The new publication examines this lack of conceptual clarity, explaining that while it is often used interchangeably with related terms such as poverty and inequality, social exclusion is more often intended to cover a broader idea. Based on collective rather than individual resources, and community relationships rather than only on what people have or lack, this idea helps to focus attention on the way that social exclusion arises and persists within societies. In fact, as the publication explains, some understandings of social exclusion define it not only as an outcome – a state of disadvantage – but also as a process by which individuals or groups become or remain systematically disadvantaged.

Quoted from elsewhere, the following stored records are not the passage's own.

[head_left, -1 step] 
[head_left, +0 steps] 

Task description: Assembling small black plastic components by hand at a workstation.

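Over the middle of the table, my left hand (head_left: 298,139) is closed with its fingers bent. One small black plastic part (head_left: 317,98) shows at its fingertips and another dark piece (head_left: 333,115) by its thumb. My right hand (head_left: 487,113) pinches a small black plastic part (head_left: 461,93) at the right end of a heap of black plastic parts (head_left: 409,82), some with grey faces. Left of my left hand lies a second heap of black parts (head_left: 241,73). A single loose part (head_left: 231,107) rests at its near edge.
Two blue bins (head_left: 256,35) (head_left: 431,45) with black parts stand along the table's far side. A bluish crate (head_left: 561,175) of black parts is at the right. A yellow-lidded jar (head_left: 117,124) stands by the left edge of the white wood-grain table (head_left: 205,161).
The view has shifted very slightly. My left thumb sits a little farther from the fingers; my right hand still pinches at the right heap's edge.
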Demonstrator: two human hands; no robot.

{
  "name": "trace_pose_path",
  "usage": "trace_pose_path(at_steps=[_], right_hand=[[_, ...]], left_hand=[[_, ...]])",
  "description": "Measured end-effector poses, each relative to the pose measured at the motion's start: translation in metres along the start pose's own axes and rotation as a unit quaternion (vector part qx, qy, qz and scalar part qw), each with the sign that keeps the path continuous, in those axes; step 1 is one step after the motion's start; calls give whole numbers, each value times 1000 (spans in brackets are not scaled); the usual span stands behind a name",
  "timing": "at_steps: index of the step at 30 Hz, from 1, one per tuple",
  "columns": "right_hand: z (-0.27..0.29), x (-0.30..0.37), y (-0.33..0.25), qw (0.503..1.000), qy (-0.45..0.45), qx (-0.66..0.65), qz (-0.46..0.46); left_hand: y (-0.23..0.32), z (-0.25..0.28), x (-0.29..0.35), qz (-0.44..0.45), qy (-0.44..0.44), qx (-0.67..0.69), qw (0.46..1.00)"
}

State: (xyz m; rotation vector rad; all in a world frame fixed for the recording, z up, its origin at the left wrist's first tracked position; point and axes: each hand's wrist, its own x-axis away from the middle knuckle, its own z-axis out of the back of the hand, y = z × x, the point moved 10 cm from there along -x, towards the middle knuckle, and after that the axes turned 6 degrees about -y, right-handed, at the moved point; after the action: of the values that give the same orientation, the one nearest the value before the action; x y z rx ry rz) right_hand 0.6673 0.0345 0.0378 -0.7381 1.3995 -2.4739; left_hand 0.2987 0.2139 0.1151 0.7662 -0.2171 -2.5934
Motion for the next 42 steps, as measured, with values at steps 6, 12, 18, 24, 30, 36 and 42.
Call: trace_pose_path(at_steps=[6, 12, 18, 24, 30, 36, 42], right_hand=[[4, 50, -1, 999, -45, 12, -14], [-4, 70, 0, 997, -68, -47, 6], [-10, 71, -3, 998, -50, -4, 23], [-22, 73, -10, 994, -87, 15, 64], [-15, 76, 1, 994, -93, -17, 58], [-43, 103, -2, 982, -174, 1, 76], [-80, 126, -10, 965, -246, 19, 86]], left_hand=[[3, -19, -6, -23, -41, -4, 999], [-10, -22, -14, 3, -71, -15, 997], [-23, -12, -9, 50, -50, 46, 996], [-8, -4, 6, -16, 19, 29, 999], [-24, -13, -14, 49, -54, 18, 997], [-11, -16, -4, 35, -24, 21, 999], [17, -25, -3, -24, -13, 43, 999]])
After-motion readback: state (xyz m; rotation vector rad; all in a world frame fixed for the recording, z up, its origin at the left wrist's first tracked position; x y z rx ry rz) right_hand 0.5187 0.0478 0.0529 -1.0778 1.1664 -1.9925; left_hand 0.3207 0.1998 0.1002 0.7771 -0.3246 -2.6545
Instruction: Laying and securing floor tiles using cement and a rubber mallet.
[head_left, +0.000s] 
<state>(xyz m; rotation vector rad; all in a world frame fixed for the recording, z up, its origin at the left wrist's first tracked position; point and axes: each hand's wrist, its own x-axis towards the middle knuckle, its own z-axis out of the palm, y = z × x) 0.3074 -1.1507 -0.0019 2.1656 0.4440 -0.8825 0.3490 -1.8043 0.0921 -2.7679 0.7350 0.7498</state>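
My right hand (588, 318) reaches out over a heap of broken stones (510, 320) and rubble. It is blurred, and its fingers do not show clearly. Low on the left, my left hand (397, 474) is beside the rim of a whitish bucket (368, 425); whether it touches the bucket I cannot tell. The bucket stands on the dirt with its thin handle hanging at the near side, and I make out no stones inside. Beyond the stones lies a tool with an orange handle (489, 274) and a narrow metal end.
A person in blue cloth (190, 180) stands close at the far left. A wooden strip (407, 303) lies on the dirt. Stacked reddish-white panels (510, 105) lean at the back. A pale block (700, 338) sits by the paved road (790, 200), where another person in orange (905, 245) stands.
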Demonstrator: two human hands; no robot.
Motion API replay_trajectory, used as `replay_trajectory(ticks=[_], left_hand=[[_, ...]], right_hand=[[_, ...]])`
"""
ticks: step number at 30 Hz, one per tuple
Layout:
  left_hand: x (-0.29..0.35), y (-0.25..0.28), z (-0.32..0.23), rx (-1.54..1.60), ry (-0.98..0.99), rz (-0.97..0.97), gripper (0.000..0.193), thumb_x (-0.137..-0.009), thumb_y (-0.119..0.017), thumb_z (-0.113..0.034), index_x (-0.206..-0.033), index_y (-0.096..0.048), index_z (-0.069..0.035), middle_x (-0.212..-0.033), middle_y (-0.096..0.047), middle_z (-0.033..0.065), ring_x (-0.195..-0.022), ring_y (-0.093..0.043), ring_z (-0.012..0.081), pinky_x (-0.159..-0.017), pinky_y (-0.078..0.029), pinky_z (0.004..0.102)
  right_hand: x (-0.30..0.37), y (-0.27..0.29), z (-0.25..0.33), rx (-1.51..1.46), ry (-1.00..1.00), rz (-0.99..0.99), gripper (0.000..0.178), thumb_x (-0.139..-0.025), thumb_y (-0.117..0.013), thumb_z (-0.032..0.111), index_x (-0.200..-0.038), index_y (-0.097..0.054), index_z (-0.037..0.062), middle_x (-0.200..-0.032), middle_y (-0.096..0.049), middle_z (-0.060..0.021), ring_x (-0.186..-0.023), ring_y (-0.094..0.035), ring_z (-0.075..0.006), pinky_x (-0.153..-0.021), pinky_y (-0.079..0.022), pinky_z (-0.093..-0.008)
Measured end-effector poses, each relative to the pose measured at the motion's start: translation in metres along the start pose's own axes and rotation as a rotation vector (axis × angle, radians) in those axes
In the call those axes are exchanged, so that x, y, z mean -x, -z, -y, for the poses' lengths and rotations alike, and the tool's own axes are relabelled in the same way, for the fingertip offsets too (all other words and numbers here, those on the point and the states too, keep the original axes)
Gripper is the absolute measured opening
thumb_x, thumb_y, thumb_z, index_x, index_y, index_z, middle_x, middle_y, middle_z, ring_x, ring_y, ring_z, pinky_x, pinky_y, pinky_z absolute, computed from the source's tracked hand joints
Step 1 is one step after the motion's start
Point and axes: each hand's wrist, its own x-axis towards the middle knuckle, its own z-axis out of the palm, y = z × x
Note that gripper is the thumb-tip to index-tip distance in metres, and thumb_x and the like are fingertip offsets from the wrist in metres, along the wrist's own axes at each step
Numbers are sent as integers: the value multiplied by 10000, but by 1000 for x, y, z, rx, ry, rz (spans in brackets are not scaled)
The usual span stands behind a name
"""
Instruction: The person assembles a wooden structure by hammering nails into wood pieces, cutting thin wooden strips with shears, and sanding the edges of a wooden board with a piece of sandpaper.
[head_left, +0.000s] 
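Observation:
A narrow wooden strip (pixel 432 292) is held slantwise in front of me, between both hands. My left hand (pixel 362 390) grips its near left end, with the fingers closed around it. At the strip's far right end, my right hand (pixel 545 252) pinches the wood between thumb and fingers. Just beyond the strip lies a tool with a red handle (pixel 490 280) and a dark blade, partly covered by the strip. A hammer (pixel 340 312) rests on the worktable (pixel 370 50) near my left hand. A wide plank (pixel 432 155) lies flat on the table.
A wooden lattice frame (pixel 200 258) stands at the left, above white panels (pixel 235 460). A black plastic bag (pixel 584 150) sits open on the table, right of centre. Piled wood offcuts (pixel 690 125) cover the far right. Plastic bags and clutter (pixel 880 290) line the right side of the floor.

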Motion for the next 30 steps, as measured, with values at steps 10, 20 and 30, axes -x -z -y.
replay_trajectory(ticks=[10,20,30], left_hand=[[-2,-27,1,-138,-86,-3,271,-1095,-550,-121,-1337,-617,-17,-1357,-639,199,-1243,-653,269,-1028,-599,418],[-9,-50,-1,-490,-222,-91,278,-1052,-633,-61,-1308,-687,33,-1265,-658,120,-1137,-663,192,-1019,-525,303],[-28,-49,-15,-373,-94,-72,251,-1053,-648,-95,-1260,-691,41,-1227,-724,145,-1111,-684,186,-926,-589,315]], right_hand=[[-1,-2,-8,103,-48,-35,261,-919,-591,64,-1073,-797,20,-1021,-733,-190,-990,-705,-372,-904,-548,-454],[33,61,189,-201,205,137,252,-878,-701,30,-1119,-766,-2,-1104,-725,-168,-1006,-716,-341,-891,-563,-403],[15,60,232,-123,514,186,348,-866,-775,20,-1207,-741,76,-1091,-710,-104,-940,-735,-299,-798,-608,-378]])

The report reviews the range of current practices across 31 countries participating in the Conference of European Statisticians, UNECE’s highest statistical decision-making body. In the Netherlands, for example, a social exclusion index is produced by means of a special module in the Dutch Survey of Income and Living Conditions (EU-SILC). An index is constructed using 42 items across four dimensions of social exclusion: limited social participation; inadequate access to basic social rights and institutions; material deprivation; and lack of normative integration. In Bosnia and Herzegovina, the government worked with the United Nations Development Programme to develop a measure of social inclusion based on data from a household survey. The work aimed to measure accomplishment of the European Commission’s definition of the concept—that is, that people should be able to participate fully in economic, social and cultural life, to enjoy a standard of living and well-being that is considered normal in the society in which they live, and to participate in making the decisions that affect their lives.

Assessing the potential of these practices for delivering policy-relevant and comparable results, the publication distils emerging good practices and offers recommendations for moving this challenging area forward:

  • Social exclusion is not just economic. Statistical concepts are more well-developed and data collection more commonplace for economic variables such as income, poverty and material deprivation, but the development of indicators on the social dimensions is less advanced. A full picture of social exclusion requires information on a wide range of social topics such as employment, education and skills, health and disability, access to healthcare, public services, essential infrastructure, and social, political and civic engagement.
  • Those most at risk of social exclusion are also those most likely to be hidden within conventional data sources and statistical approaches. Inclusive data collection methods and special attention to hard-to-reach populations are essential to produce truly granular data that can shed light on marginalized groups. Analyses conducted through an intersectional lens—permitting, for example, studies of how gender, ethnicity and location interact— depend on such detailed data.
  • The potential for linking data across sources and combining survey and register data with statistical modelling is a potential avenue for producing richer insights that can counter the many limitations of current data sources.


Countries across the world are attempting to craft inclusive approaches to strengthening societies drastically impacted by the COVID-19 pandemic. Understanding how far their policy responses for social and economic recovery are truly inclusive will depend on precisely the kinds of statistics and frameworks described in the new UNECE publication.

At the European Union level, for example, a European Statistical Recovery Dashboard has been created to track economic and social developments during the recovery from the pandemic in the Member States and the EU as a whole. The dashboard focuses on economic variables and includes indicators of economic activity such as unemployment and the share of young people who are not in employment, education or training.

The publication was endorsed by the 69th plenary session of the Conference of European Statisticians in 2021. It is available in both English and Russian.